Growth Energy said in an amicus brief filed on Monday the EPA does not have the authority to provide RFS alternatives to refiners.

"In any event, whether the determination of petitioners' RFS obligations through the 2020 to 2022 rule and the exemption denials is viewed through the lens of retroactivity or not, EPA lacks authority to use the alternative-compliance approach petitioners demand," Growth Energy said in its brief.

"Agencies have only 'the authority delegated to (them) by the statute.' Congress did not delegate such power to EPA."

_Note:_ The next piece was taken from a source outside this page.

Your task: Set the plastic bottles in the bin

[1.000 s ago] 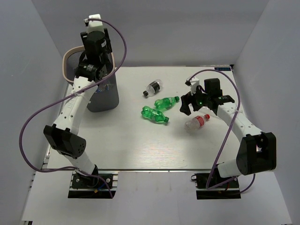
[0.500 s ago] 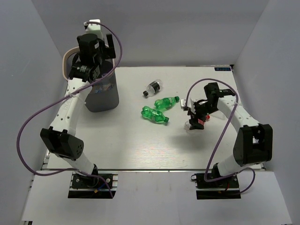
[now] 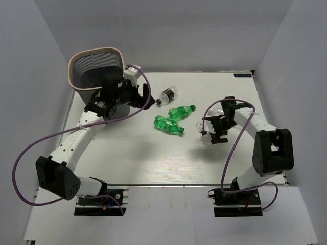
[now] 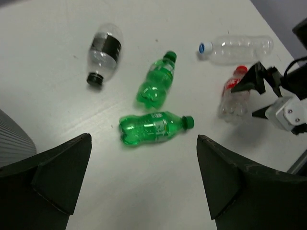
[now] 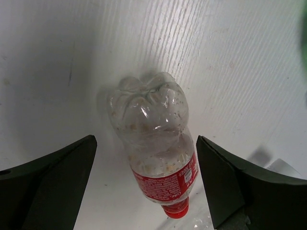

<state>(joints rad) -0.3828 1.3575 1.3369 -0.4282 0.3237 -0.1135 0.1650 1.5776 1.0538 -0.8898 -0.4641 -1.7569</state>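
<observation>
Pale grey walls (image 3: 168,30) closed off a white surface (image 3: 143,153). At the upper left of the top view the bin (image 3: 96,49) stood upright, dark mesh under a beige rim. Just to its right hung the left pincer (image 3: 144,98), spread as wide as it went and holding nothing. In its own camera the two dark fingers (image 4: 57,167) framed bare surface and scattered bottles.

Five bottles lay on their sides, all well apart from the bin. Near the middle of the top view a clear black-labelled bottle (image 3: 167,95) lay highest. The upper green bottle (image 3: 182,111) was below it, and the lower green bottle (image 3: 169,125) lay close beside that one without touching.

Right of centre, the right pincer (image 3: 211,132) was lowered over the red-labelled bottle (image 5: 148,110). It was fully open, with one finger on each side of the bottle and a strip of surface showing in both gaps, so it gripped nothing. That bottle's red cap pointed to the bottom of the right wrist view. A clear blue-capped bottle (image 4: 237,48) lay near it, at the upper right of the left wrist view.
</observation>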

Growth Energy said in a news release the refining industry continues to look for ways to avoid RFS obligations.

"Across a range of cases, the industry has argued that EPA should not be allowed to enforce the RFS because the industry simply doesn't want to comply, even with relaxed obligations," Growth Energy said on Tuesday.

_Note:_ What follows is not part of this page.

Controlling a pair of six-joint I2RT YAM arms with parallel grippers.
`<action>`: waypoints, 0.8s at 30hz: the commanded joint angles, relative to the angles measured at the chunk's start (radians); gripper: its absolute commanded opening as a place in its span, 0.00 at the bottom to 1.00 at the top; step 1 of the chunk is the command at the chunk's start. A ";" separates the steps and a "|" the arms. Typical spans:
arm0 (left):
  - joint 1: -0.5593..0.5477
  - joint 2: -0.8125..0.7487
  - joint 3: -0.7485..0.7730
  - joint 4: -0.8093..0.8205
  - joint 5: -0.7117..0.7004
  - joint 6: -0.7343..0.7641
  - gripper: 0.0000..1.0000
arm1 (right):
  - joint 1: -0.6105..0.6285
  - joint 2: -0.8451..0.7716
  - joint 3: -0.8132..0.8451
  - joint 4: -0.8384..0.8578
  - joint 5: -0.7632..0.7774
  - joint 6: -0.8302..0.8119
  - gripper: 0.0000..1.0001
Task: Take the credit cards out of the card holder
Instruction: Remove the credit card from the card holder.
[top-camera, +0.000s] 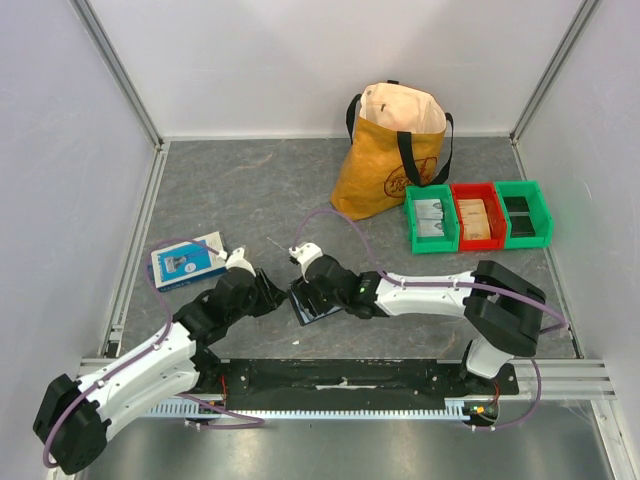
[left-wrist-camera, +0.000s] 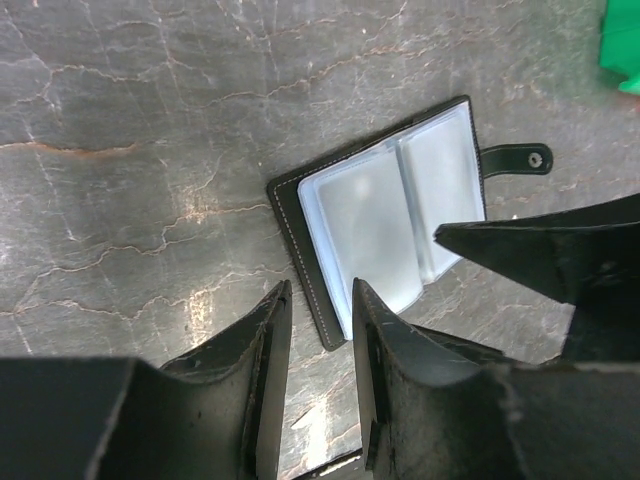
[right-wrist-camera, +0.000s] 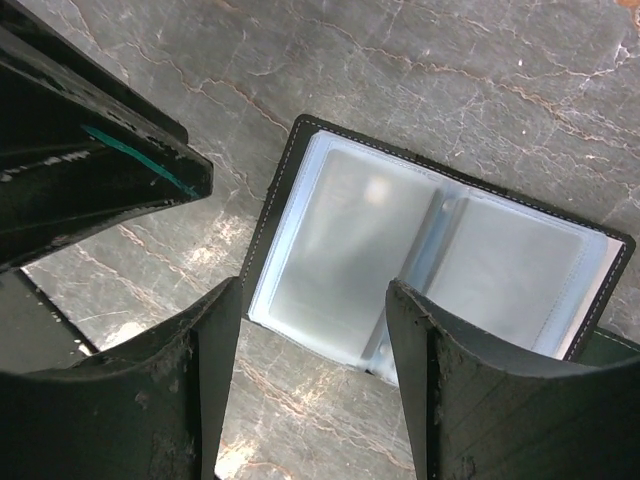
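Black card holder (right-wrist-camera: 420, 250) open on grey bench (right-wrist-camera: 450, 60); left fingers (left-wrist-camera: 265, 350) slightly apart at its edge, right fingers (right-wrist-camera: 440, 380) wide apart above.

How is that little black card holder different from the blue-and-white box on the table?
The card holder is black; the box is blue and white. The card holder lies spread open, showing pale clear sleeves; the box shows only its printed top. Both are flat rectangles lying on the grey table.
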 joint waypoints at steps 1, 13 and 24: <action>-0.004 -0.030 0.022 -0.020 -0.048 -0.018 0.37 | 0.024 0.041 0.047 -0.028 0.099 -0.047 0.67; -0.003 0.058 0.053 0.024 0.033 0.019 0.38 | 0.027 0.099 0.032 -0.069 0.202 -0.013 0.56; -0.004 0.196 0.085 0.132 0.159 0.036 0.40 | -0.068 0.090 -0.063 0.038 0.003 0.070 0.31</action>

Growth Energy CEO Emily Skor said the agency's decision to reject small-refinery exemptions was based on EPA's own conclusion that refiners recover the costs of RFS compliance through prices at the pump.

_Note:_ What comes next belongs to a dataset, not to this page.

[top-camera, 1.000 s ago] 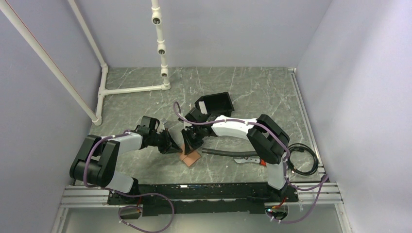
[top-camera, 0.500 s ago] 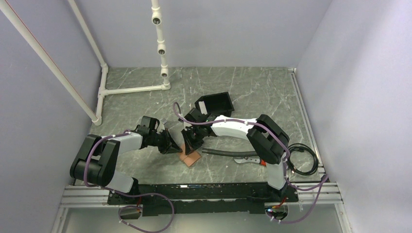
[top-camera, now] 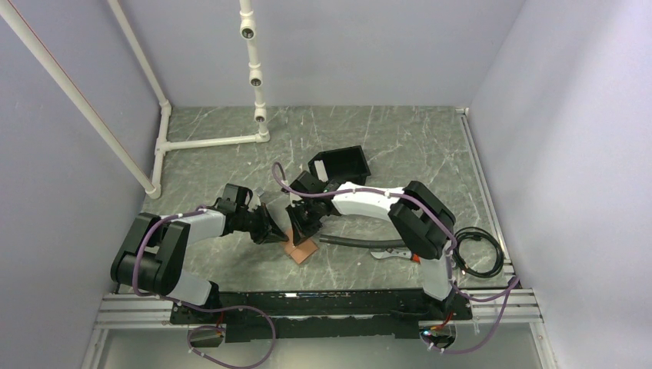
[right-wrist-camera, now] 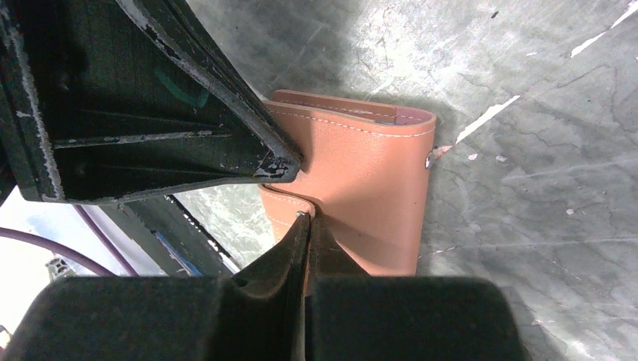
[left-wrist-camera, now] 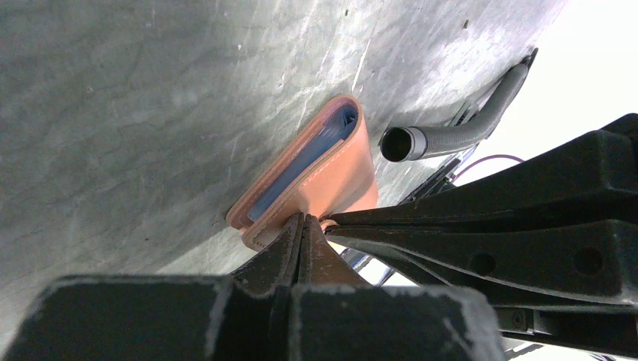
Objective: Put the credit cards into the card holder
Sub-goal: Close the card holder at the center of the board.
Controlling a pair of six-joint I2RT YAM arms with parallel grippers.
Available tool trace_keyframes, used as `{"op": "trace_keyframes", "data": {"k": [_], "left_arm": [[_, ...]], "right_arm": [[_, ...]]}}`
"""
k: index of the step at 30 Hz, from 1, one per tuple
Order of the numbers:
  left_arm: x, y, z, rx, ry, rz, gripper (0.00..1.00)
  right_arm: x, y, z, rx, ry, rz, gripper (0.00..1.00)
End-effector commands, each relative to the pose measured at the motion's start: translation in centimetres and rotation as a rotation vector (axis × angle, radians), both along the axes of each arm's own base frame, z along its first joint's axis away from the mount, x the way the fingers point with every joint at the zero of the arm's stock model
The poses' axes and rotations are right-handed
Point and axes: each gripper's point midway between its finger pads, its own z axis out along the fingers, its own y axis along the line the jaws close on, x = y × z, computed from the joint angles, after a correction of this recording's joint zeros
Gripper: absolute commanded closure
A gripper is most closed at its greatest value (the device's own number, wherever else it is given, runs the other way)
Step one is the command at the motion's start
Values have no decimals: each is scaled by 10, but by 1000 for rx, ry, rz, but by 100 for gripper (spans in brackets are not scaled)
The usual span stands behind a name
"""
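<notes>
Grey marbled tabletop [top-camera: 415,138] is enclosed by plain pale lavender walls [top-camera: 346,46]; white plastic pipe frame [top-camera: 207,142] is mounted far left; even diffuse lighting observed.

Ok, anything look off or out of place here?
Nothing spilled or broken. The wallet lies folded but gaping, blue cards showing inside. The left gripper and right gripper, both shut, crowd tip to tip at one edge. A loose black hose lies close beside the wallet.

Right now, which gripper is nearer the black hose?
Right, narrowly. The right gripper and left gripper pinch the same end of the wallet, the right one toward the hose.
</notes>
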Motion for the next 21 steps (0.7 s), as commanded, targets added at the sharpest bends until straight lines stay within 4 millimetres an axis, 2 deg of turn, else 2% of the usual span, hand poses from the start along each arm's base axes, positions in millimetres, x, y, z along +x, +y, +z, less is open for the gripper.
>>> {"op": "trace_keyframes", "data": {"k": [1,7,10,12,14,17,19,21], "left_arm": [[-7,12,-18,95,15,-2,100],[-9,13,-17,96,12,-2,100],[-8,12,-14,85,10,-4,100],[-5,9,-7,66,-5,-12,100],[2,5,7,42,-35,-18,100],[14,2,34,32,-91,-14,86],[24,3,52,31,-136,-9,71],[30,7,67,34,-166,1,61]], "right_arm": [[7,-46,-70,-281,-63,-45,100],[0,-60,-95,-362,-20,-61,100],[5,-56,-92,-373,-24,-46,100],[8,-36,-65,-275,-38,0,100],[13,-17,-25,-165,-77,26,79],[21,-8,21,-49,-116,42,61],[20,-9,34,3,-111,69,54],[17,-14,35,20,-110,90,46]]}}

"This case is no different than so many others brought by the oil industry," Skor said in a statement.

"Every time EPA denies an exemption, its decision is backed by reams of data that show the supposed economic hardship that refiners face for complying with the RFS is a fiction. They almost always recover whatever it costs them to blend biofuels into their fuel mix.

"Rather than fault EPA for failing to minimize the supposed hardship to the oil industry from the RFS -- especially here, when EPA gave them even more time to comply -- the oil industry should stop playing the victim and get on board with the most successful climate policy enacted to date."

The EPA last week rejected 26 of 28 pending small-refinery exemptions.

Read more on DTN:

"EPA Rejects 26 of 28 Previously Pending Small-Refinery Exemptions to the Renewable Fuel Standard,"…

"20 Refiners Appeal RFS Waiver Denials,"…

Todd Neeley can be reached at

Follow him on Twitter @DTNeeley


To comment, please Log In or Join our Community .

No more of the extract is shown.